§ **Directions for this task**: Would you write out, word for word, each line of the records below from the top through the one holding "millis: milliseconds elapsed"?

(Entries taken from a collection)
▬▬▬▬▬▬▬▬▬▬

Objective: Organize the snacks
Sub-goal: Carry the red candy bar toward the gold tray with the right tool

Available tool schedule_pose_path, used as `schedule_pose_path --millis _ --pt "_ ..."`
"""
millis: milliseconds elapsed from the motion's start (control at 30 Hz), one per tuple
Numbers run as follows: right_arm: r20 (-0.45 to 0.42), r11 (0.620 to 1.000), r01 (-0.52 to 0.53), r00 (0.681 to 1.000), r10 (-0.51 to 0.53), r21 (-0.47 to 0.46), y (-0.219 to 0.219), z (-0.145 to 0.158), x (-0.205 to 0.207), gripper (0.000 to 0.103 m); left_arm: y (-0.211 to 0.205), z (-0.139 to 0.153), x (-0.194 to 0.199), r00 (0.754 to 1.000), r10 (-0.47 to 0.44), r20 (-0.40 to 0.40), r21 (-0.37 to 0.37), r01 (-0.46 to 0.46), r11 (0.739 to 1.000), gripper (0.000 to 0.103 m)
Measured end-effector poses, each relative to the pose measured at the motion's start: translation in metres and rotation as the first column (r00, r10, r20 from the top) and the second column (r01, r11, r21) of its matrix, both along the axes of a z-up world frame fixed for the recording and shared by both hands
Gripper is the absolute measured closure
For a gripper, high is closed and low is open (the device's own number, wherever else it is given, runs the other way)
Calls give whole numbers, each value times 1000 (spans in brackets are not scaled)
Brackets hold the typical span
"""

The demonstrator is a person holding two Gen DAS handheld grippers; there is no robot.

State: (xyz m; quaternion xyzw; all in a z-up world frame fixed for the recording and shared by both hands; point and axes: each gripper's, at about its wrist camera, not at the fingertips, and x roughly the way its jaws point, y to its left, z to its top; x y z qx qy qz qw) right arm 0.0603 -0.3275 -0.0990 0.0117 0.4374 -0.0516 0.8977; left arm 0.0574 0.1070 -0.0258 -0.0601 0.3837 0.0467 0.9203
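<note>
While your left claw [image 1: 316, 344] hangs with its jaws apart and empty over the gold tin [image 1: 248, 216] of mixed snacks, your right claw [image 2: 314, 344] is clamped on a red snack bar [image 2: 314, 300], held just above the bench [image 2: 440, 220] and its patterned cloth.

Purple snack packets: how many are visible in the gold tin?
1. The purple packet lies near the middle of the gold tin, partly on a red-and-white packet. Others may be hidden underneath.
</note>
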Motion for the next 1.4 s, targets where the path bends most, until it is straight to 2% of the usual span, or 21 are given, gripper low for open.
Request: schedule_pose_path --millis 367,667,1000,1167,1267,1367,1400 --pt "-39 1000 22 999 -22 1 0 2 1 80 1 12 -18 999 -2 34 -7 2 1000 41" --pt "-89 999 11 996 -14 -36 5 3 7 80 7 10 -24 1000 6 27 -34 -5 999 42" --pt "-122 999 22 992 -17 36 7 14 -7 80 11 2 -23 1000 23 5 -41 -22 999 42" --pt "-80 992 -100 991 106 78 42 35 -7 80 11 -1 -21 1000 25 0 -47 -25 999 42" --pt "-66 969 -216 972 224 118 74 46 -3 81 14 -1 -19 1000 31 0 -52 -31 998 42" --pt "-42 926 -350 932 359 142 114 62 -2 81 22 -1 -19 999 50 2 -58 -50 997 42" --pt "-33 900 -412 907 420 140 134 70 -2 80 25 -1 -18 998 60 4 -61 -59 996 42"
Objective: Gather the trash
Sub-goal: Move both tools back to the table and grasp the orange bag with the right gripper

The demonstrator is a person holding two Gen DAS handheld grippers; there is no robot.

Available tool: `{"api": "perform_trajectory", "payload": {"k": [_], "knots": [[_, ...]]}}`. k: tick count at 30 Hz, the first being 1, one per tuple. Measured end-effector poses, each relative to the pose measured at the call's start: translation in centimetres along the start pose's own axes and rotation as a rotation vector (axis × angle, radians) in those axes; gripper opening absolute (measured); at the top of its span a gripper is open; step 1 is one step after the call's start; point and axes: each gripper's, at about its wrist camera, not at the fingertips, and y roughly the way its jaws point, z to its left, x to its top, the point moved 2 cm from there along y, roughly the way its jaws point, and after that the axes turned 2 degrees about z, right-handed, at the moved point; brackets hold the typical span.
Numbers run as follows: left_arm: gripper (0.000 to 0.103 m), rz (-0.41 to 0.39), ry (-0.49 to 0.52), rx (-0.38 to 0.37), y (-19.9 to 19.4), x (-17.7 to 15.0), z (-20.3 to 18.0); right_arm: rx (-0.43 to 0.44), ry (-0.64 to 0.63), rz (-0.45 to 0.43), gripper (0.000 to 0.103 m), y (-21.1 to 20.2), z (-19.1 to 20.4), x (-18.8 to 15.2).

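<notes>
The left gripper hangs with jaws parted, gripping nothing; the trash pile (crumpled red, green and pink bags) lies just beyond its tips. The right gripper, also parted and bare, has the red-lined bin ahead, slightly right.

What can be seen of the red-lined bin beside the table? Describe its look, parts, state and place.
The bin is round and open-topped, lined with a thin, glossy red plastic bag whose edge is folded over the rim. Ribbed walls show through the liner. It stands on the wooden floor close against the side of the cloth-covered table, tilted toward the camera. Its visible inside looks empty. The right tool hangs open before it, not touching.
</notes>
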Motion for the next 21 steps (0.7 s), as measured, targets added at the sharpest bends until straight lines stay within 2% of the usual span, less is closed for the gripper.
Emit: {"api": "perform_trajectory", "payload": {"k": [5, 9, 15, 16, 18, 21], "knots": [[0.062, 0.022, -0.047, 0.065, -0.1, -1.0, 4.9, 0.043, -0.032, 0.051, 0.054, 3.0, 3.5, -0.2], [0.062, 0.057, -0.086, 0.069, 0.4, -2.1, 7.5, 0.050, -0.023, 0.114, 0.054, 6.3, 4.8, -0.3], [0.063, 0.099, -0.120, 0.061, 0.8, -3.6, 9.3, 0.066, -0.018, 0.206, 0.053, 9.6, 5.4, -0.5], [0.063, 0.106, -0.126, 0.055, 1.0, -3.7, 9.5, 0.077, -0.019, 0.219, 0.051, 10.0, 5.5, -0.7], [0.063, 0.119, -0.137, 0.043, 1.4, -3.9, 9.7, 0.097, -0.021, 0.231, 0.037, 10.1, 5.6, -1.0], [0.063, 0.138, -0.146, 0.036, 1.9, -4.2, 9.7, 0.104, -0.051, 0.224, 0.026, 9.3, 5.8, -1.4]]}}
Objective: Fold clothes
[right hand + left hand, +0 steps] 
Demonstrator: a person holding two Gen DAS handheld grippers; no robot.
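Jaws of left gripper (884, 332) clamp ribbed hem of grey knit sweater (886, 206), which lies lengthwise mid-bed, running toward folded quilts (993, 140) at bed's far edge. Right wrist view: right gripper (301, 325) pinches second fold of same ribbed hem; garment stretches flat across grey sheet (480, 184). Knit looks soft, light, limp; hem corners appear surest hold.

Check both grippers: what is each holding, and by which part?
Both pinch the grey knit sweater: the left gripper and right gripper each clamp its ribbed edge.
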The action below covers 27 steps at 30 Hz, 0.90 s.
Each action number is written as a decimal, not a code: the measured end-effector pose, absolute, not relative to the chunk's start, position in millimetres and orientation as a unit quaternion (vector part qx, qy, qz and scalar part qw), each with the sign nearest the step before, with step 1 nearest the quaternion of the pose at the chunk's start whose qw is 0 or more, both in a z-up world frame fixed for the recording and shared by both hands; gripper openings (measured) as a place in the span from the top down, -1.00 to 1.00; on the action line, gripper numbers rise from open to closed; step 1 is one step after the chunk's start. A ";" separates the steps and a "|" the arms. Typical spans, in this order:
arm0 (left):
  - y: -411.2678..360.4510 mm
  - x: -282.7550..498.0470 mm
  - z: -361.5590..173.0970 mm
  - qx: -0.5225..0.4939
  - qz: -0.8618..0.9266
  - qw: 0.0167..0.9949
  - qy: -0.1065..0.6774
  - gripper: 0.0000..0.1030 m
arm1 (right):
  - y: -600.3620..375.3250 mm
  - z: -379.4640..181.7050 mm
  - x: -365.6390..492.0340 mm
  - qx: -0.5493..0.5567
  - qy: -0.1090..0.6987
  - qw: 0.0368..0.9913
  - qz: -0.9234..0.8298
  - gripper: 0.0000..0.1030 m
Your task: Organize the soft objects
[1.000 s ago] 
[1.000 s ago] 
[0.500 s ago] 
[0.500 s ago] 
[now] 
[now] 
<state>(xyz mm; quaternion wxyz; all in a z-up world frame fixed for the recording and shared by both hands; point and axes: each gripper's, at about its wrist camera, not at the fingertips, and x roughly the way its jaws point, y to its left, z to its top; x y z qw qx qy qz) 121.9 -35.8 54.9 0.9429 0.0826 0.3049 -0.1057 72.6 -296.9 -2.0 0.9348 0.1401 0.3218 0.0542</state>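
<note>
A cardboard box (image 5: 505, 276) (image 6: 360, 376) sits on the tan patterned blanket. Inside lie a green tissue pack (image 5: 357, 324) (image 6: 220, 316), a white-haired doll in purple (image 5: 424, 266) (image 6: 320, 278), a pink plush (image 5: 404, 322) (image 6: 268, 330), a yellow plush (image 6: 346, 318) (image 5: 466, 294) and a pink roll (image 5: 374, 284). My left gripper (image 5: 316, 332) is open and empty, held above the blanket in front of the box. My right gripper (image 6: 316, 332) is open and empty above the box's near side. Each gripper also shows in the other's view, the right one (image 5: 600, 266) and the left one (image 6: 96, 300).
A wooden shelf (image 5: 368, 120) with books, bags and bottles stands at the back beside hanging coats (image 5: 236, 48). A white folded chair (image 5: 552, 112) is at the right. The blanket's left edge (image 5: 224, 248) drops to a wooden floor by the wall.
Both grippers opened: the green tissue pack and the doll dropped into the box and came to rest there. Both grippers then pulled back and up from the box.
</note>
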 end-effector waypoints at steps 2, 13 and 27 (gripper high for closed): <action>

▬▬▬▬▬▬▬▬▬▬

§ **Output below**:
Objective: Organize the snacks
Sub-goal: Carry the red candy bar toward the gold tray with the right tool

Available tool schedule_pose_path, used as `schedule_pose_path --millis _ --pt "_ ..."`
"""
millis: milliseconds elapsed from the motion's start (control at 30 Hz), one per tuple

The response to the exercise is now finished.